*** Opening of TASK INPUTS ***
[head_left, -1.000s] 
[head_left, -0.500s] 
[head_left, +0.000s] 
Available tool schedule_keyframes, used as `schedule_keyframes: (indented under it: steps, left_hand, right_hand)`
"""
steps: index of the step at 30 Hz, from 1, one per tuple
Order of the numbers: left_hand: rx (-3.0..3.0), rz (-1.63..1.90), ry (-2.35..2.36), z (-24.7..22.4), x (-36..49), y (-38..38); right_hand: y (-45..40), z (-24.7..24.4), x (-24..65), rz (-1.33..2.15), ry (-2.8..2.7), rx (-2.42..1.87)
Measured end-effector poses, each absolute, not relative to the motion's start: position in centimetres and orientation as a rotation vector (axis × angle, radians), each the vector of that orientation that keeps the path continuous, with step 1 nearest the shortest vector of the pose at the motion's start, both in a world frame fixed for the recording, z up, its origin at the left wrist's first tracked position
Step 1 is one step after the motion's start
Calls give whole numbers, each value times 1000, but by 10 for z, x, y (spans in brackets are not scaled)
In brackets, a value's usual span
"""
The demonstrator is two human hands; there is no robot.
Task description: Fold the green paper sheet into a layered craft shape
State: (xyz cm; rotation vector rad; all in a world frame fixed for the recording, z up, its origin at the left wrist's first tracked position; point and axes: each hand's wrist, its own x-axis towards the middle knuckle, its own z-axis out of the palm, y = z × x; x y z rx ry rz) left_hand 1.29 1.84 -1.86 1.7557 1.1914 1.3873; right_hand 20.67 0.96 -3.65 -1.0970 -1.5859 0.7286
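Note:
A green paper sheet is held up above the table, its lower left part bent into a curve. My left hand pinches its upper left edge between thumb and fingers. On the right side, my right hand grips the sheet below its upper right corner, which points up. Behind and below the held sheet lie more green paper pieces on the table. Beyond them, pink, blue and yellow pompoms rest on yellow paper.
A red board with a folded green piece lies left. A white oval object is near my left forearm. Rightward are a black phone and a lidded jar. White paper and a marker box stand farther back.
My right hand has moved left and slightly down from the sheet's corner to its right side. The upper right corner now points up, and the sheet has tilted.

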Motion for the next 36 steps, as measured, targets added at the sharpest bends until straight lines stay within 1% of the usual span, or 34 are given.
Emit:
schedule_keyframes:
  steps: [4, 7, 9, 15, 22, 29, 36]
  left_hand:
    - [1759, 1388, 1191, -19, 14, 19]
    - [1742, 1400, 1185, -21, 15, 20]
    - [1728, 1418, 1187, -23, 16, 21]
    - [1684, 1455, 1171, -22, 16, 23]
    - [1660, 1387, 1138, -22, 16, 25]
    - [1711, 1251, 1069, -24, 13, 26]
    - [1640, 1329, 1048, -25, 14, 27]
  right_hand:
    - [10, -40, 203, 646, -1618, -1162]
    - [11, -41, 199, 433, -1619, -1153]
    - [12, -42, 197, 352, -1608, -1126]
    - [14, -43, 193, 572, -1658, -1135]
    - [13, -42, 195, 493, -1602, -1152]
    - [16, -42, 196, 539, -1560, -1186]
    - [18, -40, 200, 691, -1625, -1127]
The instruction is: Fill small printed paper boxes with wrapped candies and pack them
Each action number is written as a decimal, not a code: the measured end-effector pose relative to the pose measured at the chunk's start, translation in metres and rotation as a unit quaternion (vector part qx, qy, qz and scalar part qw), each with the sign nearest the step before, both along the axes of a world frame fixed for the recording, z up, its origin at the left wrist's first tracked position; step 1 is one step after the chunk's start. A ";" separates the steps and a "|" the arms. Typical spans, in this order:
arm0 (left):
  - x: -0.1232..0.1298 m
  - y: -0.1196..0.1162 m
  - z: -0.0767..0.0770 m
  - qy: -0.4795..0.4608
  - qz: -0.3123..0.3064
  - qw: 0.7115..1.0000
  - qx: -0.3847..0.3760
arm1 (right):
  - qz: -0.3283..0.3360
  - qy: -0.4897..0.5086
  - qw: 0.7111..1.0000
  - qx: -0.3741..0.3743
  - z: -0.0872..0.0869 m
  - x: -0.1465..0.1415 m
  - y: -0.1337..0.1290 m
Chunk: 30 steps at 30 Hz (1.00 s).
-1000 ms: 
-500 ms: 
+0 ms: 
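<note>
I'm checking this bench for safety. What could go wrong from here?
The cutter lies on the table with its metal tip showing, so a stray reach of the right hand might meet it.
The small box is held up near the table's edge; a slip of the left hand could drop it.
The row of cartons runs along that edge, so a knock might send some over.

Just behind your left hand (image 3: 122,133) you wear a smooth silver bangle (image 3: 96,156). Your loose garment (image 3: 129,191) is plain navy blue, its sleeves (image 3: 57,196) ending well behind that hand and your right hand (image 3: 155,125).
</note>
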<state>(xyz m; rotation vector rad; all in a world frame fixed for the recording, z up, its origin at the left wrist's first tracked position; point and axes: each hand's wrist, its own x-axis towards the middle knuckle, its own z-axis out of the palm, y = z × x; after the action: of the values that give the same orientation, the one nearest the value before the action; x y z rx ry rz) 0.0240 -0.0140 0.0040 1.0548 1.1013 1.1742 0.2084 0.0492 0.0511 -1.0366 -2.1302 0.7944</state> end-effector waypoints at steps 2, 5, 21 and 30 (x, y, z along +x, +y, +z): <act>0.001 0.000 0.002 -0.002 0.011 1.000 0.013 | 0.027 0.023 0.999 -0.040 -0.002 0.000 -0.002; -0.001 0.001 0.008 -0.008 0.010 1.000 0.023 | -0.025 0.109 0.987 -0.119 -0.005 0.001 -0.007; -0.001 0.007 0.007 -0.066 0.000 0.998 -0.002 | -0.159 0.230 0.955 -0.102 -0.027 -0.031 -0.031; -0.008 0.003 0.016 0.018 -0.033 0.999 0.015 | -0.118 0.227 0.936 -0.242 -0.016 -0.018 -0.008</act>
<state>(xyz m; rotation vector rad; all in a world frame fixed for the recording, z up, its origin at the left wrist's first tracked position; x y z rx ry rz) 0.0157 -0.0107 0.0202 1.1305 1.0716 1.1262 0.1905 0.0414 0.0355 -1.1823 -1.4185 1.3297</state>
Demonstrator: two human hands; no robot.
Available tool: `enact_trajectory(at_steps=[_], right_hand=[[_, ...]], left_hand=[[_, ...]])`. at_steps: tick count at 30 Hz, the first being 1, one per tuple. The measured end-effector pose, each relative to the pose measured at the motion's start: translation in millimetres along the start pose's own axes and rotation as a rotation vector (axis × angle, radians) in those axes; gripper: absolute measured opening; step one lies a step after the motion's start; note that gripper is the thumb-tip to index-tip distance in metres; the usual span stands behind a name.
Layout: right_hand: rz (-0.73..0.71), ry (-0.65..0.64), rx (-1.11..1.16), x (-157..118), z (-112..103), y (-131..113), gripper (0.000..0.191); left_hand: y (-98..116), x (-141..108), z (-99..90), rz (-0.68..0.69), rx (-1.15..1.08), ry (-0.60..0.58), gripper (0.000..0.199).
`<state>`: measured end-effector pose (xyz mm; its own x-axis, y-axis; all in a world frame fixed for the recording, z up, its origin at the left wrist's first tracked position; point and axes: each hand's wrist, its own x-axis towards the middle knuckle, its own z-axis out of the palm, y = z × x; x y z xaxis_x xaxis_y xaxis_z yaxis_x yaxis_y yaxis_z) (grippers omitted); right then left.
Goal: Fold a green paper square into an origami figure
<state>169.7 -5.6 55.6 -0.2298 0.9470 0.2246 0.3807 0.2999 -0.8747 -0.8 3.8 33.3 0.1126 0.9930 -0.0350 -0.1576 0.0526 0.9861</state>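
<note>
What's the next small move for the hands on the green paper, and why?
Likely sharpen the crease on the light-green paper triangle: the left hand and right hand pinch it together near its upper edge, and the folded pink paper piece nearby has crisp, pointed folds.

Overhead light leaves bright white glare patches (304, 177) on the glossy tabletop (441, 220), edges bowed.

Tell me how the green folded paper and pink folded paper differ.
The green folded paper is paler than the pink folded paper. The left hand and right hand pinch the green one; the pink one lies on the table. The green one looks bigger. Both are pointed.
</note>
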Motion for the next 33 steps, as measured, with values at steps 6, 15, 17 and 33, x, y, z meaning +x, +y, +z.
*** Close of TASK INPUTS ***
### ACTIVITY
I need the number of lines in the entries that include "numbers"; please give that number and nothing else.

### OUTPUT OF THE TASK
2